# Finding Models and Studio for Nude Shoot



## Vautrin (Jun 19, 2010)

Hi,

So I mostly shoot landscape photography but nude photography (especially b+w) fascinates me, especially artists like Helmut Newton.

How do you go about finding a location for such a shoot, and finding models to start your portfolio?

I've heard about model mayhem but unfortunately it looks like before you can post to find people you need to have some work already...

I'm not really making money off this just doing it for fun so paying a few grand for something like this wouldn't really work, and I'd want a place i can rent equiptement like backgrounds and lighting...

Thanks,

Dan


----------



## Flash Harry (Jun 20, 2010)

Approach a local studio and inquire about renting it out, get insurance against damage to equipment as if you bust anything you'll be expected to pay. H


----------



## IlSan (Jun 20, 2010)

Locations - really depends where you are. But agree with Flash Harry, check out the local studios.

In regards to where to find models - most models will not work for free when it comes to nudes, especially not with a photographer who they have not worked with before.
The best thing you can do is (in my humble opinion) either get paid shoots prepared, and keep in mind, the models might not come cheap, or, advertise in the local newspaper, craigslist.com, any medium where you can get the word out, that you are looking for some models to do some B&W nudes, Art Nude.
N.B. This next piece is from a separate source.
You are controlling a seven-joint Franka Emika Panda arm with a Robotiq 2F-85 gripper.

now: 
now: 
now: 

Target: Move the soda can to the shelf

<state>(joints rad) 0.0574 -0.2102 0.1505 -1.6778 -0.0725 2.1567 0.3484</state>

I first started in the Art Nude segment a little over three years ago, and the beginning was not easy - now, once you have established yourself and made a name for yourself, models will actually contact you for their photo needs.
I work mainly out of my home studio as this ensures the privacy of the models.

One thing I can say is, offer to meet with the models before, maybe for coffee or lunch, and let them get to know you. It is frightening for many models, especially those starting off in this genre, and a certain degree of embarassment is in it aswell. By letting them meet you before the shoot at least you are taking some of the fright away - at least in my experience.

Oh, and one thing you can definitely do, ask some of the photographers living around your area, or those, you know well, about their models. Maybe one of them can help you out. Some of the photo studios also keep records of models, so they might be able to help you out as well.

Good luck with it!!


----------



## Robin Usagani (Jun 20, 2010)

in Denver they have a nude photography class..  You just pay $35 and they have a nude model there.  Maybe they have similar thing in your neighborhood?


----------



## Big Mike (Jun 21, 2010)

> I'd want a place i can rent equiptement like backgrounds and lighting...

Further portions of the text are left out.